Task requirements — Tally every line in the data that has the word "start" and report only the total.

Information provided —
━━━━━━━━━━━━━━━━
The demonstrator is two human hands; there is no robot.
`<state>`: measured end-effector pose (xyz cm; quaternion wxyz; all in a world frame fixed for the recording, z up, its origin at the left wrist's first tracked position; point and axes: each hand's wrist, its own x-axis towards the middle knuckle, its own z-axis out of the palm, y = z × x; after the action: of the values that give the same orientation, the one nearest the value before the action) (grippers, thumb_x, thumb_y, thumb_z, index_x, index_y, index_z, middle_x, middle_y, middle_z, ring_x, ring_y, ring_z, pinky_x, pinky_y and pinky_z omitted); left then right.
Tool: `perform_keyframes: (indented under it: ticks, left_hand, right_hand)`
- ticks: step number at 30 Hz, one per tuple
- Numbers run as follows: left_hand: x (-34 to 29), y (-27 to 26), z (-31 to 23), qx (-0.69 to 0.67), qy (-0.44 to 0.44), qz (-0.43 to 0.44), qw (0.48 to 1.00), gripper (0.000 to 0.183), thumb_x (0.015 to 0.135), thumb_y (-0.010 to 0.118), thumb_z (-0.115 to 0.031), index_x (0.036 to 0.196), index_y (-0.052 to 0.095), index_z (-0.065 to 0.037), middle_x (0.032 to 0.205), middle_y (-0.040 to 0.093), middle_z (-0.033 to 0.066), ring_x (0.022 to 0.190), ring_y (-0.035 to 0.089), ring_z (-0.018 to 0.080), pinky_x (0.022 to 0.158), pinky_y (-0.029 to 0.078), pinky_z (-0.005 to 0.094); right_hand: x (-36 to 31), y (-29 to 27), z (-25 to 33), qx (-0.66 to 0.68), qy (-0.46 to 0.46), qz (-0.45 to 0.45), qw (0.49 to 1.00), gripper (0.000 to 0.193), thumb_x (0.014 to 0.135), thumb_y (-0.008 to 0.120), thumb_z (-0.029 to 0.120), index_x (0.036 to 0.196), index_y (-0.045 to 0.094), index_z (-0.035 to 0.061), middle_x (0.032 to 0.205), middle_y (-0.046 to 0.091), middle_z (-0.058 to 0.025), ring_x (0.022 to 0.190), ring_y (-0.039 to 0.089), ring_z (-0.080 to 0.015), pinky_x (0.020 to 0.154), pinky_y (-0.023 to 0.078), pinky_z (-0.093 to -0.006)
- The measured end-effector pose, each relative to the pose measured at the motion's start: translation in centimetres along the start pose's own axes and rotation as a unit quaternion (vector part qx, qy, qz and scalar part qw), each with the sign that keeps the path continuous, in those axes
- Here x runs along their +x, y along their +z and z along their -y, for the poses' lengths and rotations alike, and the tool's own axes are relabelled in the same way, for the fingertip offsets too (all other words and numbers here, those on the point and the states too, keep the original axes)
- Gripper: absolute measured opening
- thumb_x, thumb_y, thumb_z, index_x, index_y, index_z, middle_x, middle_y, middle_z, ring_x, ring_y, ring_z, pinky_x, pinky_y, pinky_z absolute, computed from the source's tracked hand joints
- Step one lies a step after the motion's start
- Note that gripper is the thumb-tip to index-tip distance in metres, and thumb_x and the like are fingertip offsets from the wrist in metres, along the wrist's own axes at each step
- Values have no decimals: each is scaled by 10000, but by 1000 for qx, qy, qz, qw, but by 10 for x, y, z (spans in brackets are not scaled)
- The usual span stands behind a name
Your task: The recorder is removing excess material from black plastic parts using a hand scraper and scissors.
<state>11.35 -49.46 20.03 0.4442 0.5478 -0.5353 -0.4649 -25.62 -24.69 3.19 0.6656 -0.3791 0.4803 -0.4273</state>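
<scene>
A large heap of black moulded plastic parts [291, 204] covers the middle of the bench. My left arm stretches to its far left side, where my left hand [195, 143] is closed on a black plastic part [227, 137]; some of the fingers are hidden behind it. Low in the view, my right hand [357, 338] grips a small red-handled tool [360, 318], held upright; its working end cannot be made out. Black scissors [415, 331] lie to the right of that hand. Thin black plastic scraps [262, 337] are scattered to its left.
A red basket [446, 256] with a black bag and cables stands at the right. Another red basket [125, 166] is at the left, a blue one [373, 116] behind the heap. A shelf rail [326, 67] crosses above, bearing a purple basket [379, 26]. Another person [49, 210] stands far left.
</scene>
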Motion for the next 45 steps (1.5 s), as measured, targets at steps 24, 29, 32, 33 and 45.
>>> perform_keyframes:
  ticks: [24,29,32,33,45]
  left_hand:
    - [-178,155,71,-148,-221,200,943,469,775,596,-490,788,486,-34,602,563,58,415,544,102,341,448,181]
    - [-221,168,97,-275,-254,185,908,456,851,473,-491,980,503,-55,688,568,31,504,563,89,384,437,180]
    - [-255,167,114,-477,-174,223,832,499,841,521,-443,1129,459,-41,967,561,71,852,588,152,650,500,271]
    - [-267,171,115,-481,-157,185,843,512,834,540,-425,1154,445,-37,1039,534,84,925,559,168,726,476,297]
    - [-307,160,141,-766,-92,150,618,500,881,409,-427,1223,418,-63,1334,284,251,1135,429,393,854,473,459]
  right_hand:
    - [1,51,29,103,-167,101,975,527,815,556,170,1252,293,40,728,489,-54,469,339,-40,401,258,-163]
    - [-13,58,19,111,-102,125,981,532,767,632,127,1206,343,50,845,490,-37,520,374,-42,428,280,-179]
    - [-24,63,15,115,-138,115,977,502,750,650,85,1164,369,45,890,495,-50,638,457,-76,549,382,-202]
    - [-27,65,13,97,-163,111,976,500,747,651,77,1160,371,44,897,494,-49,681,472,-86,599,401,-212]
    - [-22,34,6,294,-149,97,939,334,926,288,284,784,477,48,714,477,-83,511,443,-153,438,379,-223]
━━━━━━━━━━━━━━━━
Exercise result — 2